Everything in the listing below needs to be returned word for word.

Source data

------------------------

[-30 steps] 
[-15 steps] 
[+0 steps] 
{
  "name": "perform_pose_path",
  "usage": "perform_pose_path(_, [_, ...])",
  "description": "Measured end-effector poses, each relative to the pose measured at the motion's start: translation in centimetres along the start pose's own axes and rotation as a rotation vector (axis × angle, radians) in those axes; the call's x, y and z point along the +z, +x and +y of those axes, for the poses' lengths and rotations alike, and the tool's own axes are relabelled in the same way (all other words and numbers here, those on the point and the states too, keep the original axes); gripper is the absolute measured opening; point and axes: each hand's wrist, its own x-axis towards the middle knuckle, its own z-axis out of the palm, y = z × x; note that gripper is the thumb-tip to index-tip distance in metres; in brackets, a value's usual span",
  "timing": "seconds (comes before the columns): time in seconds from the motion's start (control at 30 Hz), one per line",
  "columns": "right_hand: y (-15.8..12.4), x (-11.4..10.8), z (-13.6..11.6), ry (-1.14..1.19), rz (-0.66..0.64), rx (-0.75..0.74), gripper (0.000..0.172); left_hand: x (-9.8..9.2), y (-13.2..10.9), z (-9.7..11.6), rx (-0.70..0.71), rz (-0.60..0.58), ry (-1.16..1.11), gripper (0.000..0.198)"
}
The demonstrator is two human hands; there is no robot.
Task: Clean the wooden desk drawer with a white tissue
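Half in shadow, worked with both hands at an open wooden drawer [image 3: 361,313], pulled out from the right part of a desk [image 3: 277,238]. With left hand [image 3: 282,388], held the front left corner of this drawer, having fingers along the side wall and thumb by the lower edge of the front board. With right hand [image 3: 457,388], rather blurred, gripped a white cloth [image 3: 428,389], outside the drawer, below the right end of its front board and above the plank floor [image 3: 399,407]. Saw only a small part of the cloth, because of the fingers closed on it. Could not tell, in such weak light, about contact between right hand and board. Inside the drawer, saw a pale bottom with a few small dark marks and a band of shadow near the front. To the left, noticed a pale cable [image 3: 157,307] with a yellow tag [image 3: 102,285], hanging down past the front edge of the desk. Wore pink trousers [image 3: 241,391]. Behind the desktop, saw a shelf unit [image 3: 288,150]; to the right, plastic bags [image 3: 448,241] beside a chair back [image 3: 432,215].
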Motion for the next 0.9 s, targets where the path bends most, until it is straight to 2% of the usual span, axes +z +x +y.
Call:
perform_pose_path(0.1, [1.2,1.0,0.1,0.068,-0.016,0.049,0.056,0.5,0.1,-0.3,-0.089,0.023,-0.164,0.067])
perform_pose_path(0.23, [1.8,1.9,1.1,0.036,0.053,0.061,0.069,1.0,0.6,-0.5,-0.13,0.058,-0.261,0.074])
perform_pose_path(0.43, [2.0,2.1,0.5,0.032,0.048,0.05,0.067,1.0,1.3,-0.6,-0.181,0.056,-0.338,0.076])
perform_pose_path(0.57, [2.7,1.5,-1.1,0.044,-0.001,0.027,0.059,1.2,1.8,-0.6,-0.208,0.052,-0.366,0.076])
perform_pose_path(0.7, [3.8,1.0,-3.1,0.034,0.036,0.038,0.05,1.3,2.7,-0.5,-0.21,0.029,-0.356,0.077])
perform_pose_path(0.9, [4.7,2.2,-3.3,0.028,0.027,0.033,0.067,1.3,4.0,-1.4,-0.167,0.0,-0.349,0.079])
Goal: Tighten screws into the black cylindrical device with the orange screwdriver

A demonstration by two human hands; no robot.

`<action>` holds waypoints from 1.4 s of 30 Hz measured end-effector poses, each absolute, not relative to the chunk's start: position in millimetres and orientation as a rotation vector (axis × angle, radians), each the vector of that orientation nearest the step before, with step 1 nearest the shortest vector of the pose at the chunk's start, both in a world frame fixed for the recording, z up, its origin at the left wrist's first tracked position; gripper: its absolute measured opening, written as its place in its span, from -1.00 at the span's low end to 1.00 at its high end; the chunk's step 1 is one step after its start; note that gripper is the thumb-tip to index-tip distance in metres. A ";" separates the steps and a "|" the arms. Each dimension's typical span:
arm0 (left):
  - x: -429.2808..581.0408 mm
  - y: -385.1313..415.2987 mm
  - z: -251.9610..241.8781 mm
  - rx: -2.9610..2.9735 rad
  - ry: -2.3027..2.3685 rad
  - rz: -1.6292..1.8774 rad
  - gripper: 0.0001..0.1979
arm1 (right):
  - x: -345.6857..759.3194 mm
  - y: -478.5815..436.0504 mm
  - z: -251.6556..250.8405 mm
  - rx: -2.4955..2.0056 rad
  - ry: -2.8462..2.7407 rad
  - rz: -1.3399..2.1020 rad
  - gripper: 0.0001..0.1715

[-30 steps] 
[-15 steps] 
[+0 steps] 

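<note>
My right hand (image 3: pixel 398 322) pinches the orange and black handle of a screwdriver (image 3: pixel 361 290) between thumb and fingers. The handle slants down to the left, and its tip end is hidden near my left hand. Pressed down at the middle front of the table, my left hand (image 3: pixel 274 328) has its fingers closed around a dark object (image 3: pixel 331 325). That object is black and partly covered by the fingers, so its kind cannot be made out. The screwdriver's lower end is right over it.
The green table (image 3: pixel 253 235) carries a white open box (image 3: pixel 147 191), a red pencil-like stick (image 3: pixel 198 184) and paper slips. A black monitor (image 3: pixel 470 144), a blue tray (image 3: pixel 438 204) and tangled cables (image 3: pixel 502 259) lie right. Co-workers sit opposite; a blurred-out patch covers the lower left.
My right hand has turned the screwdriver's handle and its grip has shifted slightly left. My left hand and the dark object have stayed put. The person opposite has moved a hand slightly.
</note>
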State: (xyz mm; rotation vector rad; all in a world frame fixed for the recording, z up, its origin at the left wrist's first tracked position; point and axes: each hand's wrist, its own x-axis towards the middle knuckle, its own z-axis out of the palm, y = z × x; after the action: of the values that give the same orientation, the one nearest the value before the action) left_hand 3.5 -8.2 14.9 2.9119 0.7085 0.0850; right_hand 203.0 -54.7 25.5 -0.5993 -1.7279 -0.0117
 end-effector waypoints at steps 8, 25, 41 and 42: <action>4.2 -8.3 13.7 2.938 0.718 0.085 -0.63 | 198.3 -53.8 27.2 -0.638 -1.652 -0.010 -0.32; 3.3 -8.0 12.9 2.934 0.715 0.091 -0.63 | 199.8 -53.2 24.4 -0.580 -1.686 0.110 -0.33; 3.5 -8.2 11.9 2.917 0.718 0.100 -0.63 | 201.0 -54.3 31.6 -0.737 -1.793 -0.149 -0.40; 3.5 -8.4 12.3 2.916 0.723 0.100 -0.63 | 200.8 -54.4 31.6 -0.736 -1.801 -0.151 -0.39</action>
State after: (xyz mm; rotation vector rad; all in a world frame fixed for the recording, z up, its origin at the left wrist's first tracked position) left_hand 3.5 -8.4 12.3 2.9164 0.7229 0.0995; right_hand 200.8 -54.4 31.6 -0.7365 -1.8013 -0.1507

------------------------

Output of the exercise
[-30 steps] 
[-15 steps] 
[+0 steps] 
{
  "name": "perform_pose_path",
  "usage": "perform_pose_path(_, [_, ...])",
  "description": "Measured end-effector poses, each relative to the pose measured at the motion's start: translation in centimetres along the start pose's own axes and rotation as a rotation vector (axis × angle, radians) in those axes; the call's x, y and z point along the +z, +x and +y of those axes, for the poses' lengths and rotations alike, and the tool's own axes are relabelled in the same way (all other words and numbers here, those on the point and the states too, keep the original axes); gripper is the absolute measured opening; point and axes: each hand's wrist, its own x-axis towards the middle knuckle, its own z-axis out of the palm, y = z × x; note that gripper is the thumb-tip to index-tip distance in metres; in brackets, a value's usual span",
  "timing": "seconds (comes before the columns): time in seconds from the motion's start (control at 30 Hz), one per line",
  "columns": "right_hand: y (-15.8..12.4), x (-11.4..10.8), z (-13.6..11.6), ry (-1.14..1.19), rz (-0.66..0.64), rx (-0.75..0.74), gripper (0.000..0.172); left_hand: x (-9.8..9.2), y (-13.2..10.9), z (-9.7..11.6), rx (-0.70..0.71), rz (-0.60..0.58), ry (-1.16..1.11), gripper (0.000..0.198)"
}
The demonstrator is two human hands; there is no robot.
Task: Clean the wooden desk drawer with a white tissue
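Half in shadow, worked with both hands at an open wooden drawer [image 3: 361,313], pulled out from the right part of a desk [image 3: 277,238]. With left hand [image 3: 282,388], held the front left corner of this drawer, having fingers along the side wall and thumb by the lower edge of the front board. With right hand [image 3: 457,388], rather blurred, gripped a white cloth [image 3: 428,389], outside the drawer, below the right end of its front board and above the plank floor [image 3: 399,407]. Saw only a small part of the cloth, because of the fingers closed on it. Could not tell, in such weak light, about contact between right hand and board. Inside the drawer, saw a pale bottom with a few small dark marks and a band of shadow near the front. To the left, noticed a pale cable [image 3: 157,307] with a yellow tag [image 3: 102,285], hanging down past the front edge of the desk. Wore pink trousers [image 3: 241,391]. Behind the desktop, saw a shelf unit [image 3: 288,150]; to the right, plastic bags [image 3: 448,241] beside a chair back [image 3: 432,215].
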Motion for the next 0.9 s, targets where the path bends most, until it is straight to 2% of the usual span, axes +z +x +y.
Call:
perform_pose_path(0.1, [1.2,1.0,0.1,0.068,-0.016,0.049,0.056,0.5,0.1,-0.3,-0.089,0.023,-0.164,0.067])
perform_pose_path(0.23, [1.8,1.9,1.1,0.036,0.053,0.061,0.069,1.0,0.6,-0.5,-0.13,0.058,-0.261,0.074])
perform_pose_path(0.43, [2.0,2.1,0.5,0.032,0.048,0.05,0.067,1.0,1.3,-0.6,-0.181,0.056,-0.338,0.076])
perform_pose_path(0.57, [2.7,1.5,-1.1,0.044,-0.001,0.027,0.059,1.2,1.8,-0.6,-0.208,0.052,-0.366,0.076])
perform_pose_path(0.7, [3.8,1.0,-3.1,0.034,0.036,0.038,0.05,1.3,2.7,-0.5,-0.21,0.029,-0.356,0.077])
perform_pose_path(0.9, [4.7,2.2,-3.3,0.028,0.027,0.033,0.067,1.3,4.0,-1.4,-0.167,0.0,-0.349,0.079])
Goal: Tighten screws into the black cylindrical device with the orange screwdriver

A demonstration by two human hands; no robot.

`<action>` holds waypoints from 1.4 s of 30 Hz measured end-effector poses, each absolute, not relative to the chunk's start: position in millimetres and orientation as a rotation vector (axis × angle, radians), each the vector of that orientation nearest the step before, with step 1 nearest the shortest vector of the pose at the chunk's start, both in a world frame fixed for the recording, z up, its origin at the left wrist's first tracked position; gripper: its absolute measured opening, written as its place in its span, from -1.00 at the span's low end to 1.00 at its high end; the chunk's step 1 is one step after its start; note that gripper is the thumb-tip to index-tip distance in metres. A ";" separates the steps and a "|" the arms. Each dimension's typical span:
arm0 (left):
  - x: -429.2808..581.0408 mm
  - y: -385.1313..415.2987 mm
  - z: -251.9610..241.8781 mm
  - rx: -2.9610..2.9735 rad
  - ry: -2.3027..2.3685 rad
  - rz: -1.6292..1.8774 rad
  - gripper: 0.0001..0.1979
arm1 (right):
  - x: -345.6857..759.3194 mm
  - y: -478.5815..436.0504 mm
  - z: -251.6556..250.8405 mm
  - rx: -2.4955..2.0056 rad
  - ry: -2.8462..2.7407 rad
  - rz: -1.3399..2.1020 rad
  - gripper: 0.0001..0.1715

[-30 steps] 
[-15 steps] 
[+0 steps] 

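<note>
My right hand (image 3: pixel 398 322) pinches the orange and black handle of a screwdriver (image 3: pixel 361 290) between thumb and fingers. The handle slants down to the left, and its tip end is hidden near my left hand. Pressed down at the middle front of the table, my left hand (image 3: pixel 274 328) has its fingers closed around a dark object (image 3: pixel 331 325). That object is black and partly covered by the fingers, so its kind cannot be made out. The screwdriver's lower end is right over it.
The green table (image 3: pixel 253 235) carries a white open box (image 3: pixel 147 191), a red pencil-like stick (image 3: pixel 198 184) and paper slips. A black monitor (image 3: pixel 470 144), a blue tray (image 3: pixel 438 204) and tangled cables (image 3: pixel 502 259) lie right. Co-workers sit opposite; a blurred-out patch covers the lower left.
My right hand has turned the screwdriver's handle and its grip has shifted slightly left. My left hand and the dark object have stayed put. The person opposite has moved a hand slightly.
</note>
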State: (xyz mm; rotation vector rad; all in a world frame fixed for the recording, z up, its origin at the left wrist's first tracked position; point and axes: each hand's wrist, its own x-axis towards the middle knuckle, its own z-axis out of the palm, y = z × x; after the action: of the values that give the same orientation, the one nearest the value before the action) left_hand 3.5 -8.2 14.9 2.9119 0.7085 0.0850; right_hand 203.0 -54.7 25.5 -0.5993 -1.7279 -0.0117
 end-effector waypoints at steps 8, 25, 41 and 42: <action>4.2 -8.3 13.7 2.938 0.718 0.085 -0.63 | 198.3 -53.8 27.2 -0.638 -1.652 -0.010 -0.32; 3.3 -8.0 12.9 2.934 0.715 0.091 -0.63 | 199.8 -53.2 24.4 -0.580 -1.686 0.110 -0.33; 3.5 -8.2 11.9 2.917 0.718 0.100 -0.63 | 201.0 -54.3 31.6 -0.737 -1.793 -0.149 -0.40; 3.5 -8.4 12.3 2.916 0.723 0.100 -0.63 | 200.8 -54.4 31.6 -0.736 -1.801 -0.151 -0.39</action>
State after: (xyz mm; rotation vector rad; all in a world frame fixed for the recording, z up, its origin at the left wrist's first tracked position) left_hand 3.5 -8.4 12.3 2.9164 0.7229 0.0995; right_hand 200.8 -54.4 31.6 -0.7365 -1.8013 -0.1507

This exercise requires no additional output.